**Description of the task**
Lines of the listing that contain "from" need to be copied.

[[ Exercise data, beginning ]]

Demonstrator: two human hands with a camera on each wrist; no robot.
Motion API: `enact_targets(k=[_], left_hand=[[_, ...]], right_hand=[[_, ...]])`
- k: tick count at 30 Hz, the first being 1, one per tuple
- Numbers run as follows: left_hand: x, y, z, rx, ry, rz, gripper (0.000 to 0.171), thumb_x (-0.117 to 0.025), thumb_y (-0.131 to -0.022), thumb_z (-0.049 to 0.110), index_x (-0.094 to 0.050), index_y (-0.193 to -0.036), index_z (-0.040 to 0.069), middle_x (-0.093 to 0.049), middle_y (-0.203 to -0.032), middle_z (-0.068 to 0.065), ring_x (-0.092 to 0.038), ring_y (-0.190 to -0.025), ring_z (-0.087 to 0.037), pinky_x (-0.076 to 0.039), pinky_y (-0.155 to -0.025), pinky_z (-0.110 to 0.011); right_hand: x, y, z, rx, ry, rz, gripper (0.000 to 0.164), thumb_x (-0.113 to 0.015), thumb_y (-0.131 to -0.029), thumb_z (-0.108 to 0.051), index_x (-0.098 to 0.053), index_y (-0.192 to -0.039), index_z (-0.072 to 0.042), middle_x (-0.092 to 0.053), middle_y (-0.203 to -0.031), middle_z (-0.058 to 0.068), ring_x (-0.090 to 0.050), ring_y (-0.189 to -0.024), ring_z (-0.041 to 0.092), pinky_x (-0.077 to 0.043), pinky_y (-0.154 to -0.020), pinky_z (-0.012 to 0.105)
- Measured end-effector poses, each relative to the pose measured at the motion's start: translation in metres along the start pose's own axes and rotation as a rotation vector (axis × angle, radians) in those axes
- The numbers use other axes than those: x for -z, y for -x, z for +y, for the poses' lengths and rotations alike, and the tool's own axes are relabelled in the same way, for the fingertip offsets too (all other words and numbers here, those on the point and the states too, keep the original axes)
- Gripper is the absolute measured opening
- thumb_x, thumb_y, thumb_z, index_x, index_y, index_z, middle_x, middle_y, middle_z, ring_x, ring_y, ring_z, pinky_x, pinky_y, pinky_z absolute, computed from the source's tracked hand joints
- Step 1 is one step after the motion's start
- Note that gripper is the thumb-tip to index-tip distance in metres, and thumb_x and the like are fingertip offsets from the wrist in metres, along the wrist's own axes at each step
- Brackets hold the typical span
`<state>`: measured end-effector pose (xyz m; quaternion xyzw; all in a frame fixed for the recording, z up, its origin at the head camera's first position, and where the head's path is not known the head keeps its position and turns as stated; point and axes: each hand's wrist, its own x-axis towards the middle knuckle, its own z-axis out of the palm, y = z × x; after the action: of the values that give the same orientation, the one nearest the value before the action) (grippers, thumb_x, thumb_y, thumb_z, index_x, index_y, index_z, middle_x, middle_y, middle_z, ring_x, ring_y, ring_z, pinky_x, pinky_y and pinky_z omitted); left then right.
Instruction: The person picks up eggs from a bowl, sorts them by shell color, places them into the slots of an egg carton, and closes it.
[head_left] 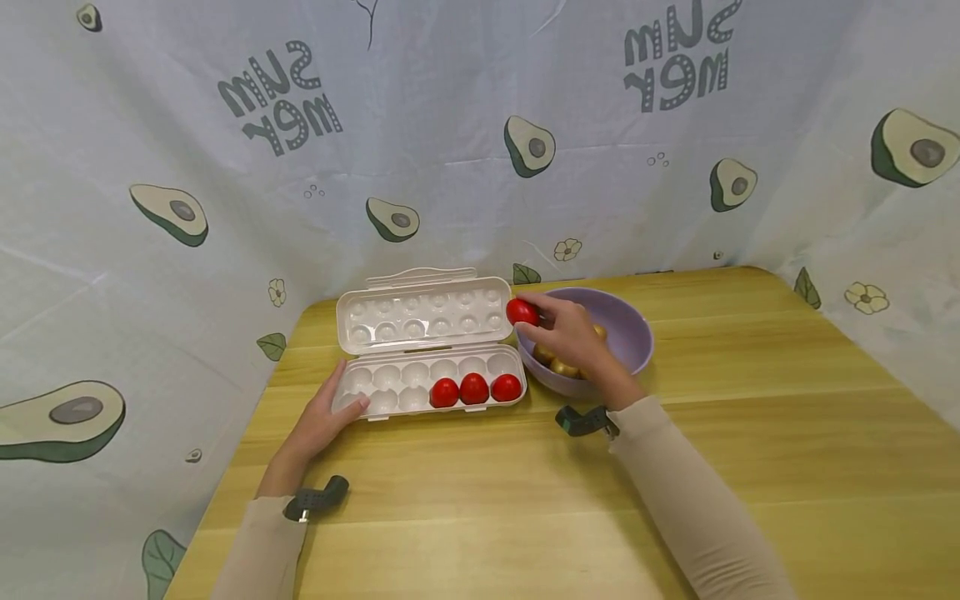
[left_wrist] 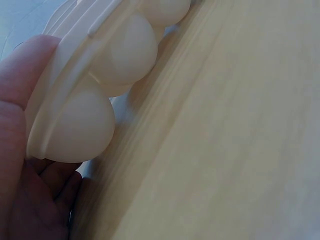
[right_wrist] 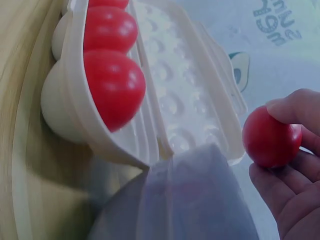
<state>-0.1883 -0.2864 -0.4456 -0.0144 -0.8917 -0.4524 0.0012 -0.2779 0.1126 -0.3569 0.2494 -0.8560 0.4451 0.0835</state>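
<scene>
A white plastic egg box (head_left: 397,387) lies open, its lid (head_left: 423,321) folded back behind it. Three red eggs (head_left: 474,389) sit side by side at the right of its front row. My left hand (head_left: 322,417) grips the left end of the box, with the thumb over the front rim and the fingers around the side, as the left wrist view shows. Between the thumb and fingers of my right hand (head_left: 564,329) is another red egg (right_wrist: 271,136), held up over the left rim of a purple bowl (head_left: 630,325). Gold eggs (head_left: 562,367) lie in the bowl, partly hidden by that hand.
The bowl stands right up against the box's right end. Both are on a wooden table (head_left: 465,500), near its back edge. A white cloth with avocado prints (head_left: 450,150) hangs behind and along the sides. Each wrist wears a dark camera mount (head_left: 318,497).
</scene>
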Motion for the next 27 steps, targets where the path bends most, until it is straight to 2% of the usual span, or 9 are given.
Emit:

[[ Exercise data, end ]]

**Exercise result**
- thumb_x, thumb_y, thumb_z, index_x, index_y, index_z, middle_x, middle_y, middle_z, ring_x, ring_y, ring_z, pinky_x, pinky_y, pinky_z absolute, computed from the source's tracked hand joints
- Note that gripper is the thumb-tip to index-tip distance in metres, and thumb_x and the like are fingertip offsets from the wrist in metres, along the wrist's own axes at each step
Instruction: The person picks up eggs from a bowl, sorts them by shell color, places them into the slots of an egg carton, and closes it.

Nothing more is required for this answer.